Raw data:
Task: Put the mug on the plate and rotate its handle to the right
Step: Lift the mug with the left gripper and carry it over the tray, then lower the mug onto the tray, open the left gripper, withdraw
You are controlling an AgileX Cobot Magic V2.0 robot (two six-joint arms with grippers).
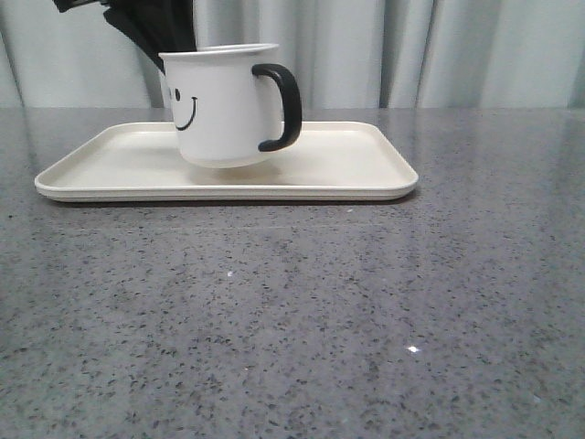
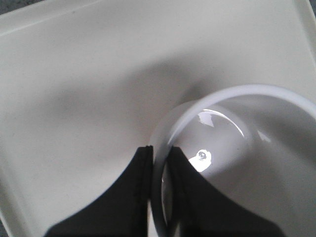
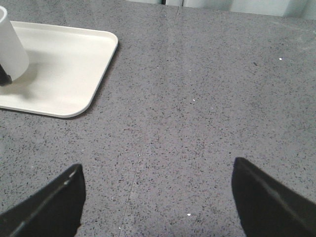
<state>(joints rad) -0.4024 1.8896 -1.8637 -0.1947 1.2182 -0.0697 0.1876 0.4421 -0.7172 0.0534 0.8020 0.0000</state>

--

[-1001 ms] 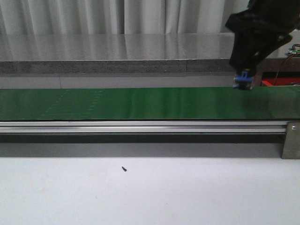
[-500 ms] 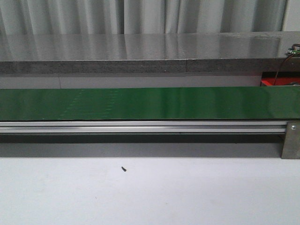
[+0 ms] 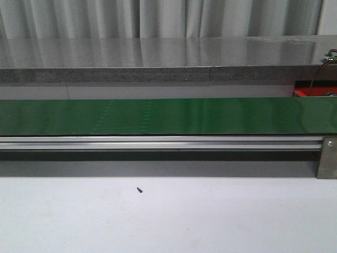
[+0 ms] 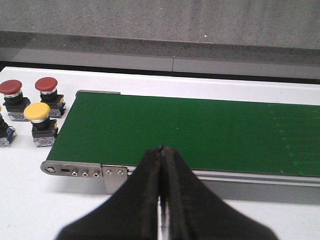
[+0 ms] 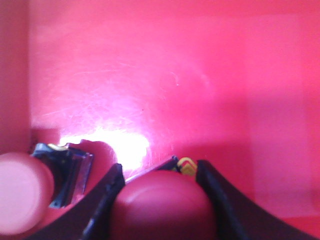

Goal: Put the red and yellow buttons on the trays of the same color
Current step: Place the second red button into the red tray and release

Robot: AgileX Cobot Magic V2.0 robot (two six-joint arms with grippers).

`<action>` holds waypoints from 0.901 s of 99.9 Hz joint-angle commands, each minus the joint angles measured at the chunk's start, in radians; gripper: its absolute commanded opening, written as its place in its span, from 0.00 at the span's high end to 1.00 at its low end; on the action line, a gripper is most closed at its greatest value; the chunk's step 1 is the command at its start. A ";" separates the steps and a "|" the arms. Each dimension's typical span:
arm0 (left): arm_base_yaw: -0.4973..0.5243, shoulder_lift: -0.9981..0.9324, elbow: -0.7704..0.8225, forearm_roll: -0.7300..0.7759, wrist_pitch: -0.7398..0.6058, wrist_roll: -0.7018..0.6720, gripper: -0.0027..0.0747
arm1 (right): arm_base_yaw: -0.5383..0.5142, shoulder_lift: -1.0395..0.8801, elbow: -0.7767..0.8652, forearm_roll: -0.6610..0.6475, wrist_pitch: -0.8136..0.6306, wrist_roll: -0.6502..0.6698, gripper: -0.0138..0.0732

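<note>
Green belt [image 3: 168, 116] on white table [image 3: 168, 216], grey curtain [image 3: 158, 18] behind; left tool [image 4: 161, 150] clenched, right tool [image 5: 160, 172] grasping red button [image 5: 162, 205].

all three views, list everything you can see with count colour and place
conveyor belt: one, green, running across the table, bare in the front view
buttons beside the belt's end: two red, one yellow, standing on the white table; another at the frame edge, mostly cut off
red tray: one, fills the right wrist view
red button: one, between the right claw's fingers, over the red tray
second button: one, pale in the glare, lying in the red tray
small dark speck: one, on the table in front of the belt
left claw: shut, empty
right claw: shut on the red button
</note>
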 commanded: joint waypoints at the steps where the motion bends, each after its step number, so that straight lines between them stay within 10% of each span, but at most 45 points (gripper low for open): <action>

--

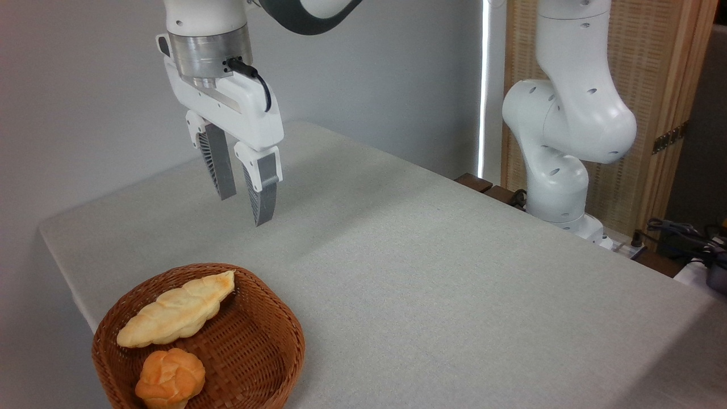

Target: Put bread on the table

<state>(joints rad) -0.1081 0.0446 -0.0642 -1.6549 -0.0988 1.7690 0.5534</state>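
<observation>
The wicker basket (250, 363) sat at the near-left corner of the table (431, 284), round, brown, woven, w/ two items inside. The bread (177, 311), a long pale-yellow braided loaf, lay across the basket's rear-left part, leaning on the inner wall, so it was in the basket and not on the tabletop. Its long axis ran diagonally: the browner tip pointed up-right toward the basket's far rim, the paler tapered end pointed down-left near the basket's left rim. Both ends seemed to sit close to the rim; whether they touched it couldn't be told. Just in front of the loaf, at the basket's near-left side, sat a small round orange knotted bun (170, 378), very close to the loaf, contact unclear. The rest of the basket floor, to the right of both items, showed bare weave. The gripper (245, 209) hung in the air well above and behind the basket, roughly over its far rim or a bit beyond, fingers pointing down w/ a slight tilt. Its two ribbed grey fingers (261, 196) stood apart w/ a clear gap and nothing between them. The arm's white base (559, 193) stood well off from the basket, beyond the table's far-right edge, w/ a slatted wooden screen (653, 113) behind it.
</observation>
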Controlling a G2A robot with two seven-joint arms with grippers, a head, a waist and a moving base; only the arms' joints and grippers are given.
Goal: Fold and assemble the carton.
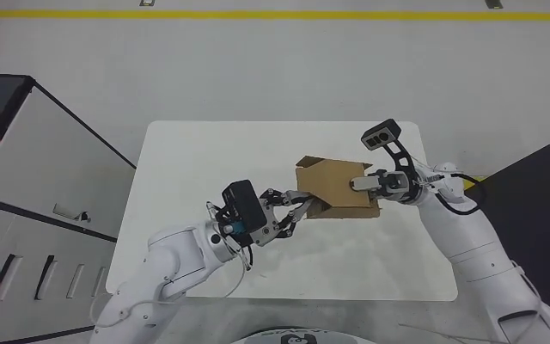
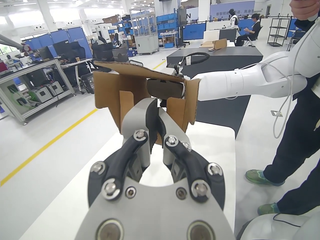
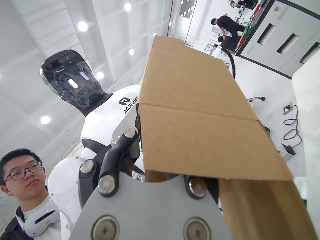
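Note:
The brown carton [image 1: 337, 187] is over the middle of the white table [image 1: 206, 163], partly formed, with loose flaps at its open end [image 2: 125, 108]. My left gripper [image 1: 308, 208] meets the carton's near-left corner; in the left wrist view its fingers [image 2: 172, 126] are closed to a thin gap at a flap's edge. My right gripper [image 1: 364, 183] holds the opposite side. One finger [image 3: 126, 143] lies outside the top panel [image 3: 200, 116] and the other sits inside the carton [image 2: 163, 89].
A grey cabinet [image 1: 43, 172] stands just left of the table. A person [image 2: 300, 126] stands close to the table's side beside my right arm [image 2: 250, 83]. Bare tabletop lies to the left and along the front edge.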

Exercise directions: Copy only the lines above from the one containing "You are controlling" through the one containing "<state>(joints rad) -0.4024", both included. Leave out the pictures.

Solution to the exercise:
You are controlling an AgileX Cobot Magic V2.0 robot (two six-joint arms with grippers).
<state>(joints rad) -0.4024 1.8896 -1.8637 -0.1947 1.2182 -0.0697 0.1876 0.4421 -0.7172 0.0534 0.8020 0.0000</state>

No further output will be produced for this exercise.